* _What is expected_:
Once the data has been read, print it back in full, exactly.

*** Data block Section Begins ***

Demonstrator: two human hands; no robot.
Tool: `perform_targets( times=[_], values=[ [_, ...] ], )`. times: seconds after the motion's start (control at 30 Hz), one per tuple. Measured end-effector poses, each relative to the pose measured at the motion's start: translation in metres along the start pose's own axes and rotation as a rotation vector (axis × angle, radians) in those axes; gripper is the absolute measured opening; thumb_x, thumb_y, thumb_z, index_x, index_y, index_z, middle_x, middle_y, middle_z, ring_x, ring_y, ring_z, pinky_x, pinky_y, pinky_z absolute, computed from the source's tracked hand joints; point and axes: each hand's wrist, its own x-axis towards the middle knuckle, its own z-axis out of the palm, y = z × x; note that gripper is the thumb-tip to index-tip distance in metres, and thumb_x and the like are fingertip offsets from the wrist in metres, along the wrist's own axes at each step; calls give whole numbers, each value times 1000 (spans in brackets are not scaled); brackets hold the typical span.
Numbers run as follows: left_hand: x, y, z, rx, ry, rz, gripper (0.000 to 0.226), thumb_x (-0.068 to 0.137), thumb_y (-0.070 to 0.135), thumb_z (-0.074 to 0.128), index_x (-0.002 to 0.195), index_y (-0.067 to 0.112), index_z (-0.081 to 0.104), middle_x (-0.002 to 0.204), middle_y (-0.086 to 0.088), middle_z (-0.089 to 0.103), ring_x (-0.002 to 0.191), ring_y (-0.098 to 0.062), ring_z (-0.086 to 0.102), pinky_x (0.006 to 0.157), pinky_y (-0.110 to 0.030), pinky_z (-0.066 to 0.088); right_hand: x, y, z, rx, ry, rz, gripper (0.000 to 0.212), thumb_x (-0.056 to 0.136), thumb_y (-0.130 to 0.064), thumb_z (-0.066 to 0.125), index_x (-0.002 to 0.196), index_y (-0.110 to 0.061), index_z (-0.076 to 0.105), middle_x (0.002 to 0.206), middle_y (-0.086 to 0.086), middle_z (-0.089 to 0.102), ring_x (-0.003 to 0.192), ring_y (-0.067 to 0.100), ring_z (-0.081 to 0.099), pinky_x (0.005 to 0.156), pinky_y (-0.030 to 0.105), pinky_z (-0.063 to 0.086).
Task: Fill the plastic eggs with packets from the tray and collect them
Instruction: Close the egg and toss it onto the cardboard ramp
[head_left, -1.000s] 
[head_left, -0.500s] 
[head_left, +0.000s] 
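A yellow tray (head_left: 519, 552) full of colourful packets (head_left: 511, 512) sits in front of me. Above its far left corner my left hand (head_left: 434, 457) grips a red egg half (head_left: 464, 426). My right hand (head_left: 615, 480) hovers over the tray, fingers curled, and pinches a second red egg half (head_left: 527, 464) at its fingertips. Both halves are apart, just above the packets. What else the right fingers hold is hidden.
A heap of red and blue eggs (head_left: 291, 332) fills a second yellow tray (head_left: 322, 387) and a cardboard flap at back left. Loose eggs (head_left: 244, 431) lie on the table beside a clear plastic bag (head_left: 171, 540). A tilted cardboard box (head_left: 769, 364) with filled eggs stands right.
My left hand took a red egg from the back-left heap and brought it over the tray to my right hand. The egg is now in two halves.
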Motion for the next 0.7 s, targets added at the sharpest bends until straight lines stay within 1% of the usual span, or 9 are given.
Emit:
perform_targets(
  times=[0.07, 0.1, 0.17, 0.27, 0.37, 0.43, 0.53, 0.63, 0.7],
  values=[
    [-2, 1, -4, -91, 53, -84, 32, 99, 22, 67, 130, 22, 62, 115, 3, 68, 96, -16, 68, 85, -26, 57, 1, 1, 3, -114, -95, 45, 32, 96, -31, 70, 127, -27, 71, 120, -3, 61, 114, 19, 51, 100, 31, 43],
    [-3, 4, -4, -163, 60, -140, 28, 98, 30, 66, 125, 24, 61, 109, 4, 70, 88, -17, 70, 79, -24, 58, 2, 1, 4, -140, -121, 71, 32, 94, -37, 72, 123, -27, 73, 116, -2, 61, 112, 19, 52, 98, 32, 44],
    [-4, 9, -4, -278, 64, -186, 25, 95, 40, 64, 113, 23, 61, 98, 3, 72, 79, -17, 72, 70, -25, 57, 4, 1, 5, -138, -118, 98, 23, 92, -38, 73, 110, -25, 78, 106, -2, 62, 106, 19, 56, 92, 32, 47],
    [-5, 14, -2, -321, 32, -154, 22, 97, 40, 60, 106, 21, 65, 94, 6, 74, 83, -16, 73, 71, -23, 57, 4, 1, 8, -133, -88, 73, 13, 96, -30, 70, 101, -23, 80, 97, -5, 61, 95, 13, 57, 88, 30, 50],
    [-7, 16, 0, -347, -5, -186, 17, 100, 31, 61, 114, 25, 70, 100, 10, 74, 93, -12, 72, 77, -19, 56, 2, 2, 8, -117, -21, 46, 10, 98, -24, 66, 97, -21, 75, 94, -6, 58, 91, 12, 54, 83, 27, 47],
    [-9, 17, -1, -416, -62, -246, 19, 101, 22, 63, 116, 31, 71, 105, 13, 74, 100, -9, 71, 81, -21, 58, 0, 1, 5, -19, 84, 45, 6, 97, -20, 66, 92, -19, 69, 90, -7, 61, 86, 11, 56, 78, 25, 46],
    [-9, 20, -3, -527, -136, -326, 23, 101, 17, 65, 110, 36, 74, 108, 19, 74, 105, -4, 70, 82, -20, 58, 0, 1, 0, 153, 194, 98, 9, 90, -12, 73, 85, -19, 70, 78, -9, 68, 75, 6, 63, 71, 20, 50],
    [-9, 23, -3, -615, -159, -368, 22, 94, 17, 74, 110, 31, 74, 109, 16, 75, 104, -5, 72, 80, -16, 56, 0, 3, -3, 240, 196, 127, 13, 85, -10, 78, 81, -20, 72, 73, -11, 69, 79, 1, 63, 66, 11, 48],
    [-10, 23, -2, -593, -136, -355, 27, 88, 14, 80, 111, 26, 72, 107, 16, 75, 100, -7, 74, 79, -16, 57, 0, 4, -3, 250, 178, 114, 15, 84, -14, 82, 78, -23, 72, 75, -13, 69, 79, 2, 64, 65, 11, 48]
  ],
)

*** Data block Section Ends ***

* _Written solution_:
Demonstrator: two human hands; no robot.
Tool: `perform_targets( times=[_], values=[ [_, ...] ], )`. times: seconds after the motion's start (control at 30 Hz), one per tuple. Measured end-effector poses, each relative to the pose measured at the motion's start: translation in metres along the start pose's own axes and rotation as a rotation vector (axis × angle, radians) in those axes; gripper is the absolute measured opening; thumb_x, thumb_y, thumb_z, index_x, index_y, index_z, middle_x, middle_y, middle_z, ring_x, ring_y, ring_z, pinky_x, pinky_y, pinky_z absolute, computed from the source's tracked hand joints; point and axes: each hand's wrist, its own x-axis towards the middle knuckle, its own z-axis out of the palm, y = z × x; note that gripper is the thumb-tip to index-tip distance in metres, and thumb_x and the like are fingertip offsets from the wrist in metres, along the wrist's own axes at each step; calls give whole numbers, each value times 1000 (spans in brackets are not scaled); brackets hold the typical span.
Numbers run as follows: left_hand: x, y, z, rx, ry, rz, gripper (0.000 to 0.226), thumb_x (-0.068 to 0.137), thumb_y (-0.070 to 0.135), thumb_z (-0.074 to 0.128), index_x (-0.002 to 0.195), index_y (-0.067 to 0.112), index_z (-0.081 to 0.104), middle_x (-0.002 to 0.204), middle_y (-0.086 to 0.088), middle_z (-0.089 to 0.103), ring_x (-0.002 to 0.191), ring_y (-0.098 to 0.062), ring_z (-0.086 to 0.102), pinky_x (0.006 to 0.157), pinky_y (-0.110 to 0.030), pinky_z (-0.066 to 0.088); right_hand: x, y, z, rx, ry, rz, gripper (0.000 to 0.212), thumb_x (-0.056 to 0.136), thumb_y (-0.130 to 0.064), thumb_z (-0.066 to 0.125), index_x (-0.002 to 0.196), index_y (-0.110 to 0.061), index_z (-0.076 to 0.105), middle_x (0.002 to 0.206), middle_y (-0.086 to 0.086), middle_z (-0.089 to 0.102), ring_x (-0.003 to 0.192), ring_y (-0.067 to 0.100), ring_z (-0.081 to 0.099), pinky_x (0.005 to 0.156), pinky_y (-0.030 to 0.105), pinky_z (-0.063 to 0.086).
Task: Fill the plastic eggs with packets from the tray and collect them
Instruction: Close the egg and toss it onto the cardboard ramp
[head_left, -1.000s] 
[head_left, -0.500s] 
[head_left, +0.000s] 
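A yellow tray (head_left: 519, 552) full of colourful packets (head_left: 511, 512) sits in front of me. Above its far left corner my left hand (head_left: 434, 457) grips a red egg half (head_left: 464, 426). My right hand (head_left: 615, 480) hovers over the tray, fingers curled, and pinches a second red egg half (head_left: 527, 464) at its fingertips. Both halves are apart, just above the packets. What else the right fingers hold is hidden.
A heap of red and blue eggs (head_left: 291, 332) fills a second yellow tray (head_left: 322, 387) and a cardboard flap at back left. Loose eggs (head_left: 244, 431) lie on the table beside a clear plastic bag (head_left: 171, 540). A tilted cardboard box (head_left: 769, 364) with filled eggs stands right.
My left hand took a red egg from the back-left heap and brought it over the tray to my right hand. The egg is now in two halves.
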Motion for the next 0.7 s, targets added at the sharpest bends until straight lines stay within 1% of the usual span, or 9 are given.
Emit:
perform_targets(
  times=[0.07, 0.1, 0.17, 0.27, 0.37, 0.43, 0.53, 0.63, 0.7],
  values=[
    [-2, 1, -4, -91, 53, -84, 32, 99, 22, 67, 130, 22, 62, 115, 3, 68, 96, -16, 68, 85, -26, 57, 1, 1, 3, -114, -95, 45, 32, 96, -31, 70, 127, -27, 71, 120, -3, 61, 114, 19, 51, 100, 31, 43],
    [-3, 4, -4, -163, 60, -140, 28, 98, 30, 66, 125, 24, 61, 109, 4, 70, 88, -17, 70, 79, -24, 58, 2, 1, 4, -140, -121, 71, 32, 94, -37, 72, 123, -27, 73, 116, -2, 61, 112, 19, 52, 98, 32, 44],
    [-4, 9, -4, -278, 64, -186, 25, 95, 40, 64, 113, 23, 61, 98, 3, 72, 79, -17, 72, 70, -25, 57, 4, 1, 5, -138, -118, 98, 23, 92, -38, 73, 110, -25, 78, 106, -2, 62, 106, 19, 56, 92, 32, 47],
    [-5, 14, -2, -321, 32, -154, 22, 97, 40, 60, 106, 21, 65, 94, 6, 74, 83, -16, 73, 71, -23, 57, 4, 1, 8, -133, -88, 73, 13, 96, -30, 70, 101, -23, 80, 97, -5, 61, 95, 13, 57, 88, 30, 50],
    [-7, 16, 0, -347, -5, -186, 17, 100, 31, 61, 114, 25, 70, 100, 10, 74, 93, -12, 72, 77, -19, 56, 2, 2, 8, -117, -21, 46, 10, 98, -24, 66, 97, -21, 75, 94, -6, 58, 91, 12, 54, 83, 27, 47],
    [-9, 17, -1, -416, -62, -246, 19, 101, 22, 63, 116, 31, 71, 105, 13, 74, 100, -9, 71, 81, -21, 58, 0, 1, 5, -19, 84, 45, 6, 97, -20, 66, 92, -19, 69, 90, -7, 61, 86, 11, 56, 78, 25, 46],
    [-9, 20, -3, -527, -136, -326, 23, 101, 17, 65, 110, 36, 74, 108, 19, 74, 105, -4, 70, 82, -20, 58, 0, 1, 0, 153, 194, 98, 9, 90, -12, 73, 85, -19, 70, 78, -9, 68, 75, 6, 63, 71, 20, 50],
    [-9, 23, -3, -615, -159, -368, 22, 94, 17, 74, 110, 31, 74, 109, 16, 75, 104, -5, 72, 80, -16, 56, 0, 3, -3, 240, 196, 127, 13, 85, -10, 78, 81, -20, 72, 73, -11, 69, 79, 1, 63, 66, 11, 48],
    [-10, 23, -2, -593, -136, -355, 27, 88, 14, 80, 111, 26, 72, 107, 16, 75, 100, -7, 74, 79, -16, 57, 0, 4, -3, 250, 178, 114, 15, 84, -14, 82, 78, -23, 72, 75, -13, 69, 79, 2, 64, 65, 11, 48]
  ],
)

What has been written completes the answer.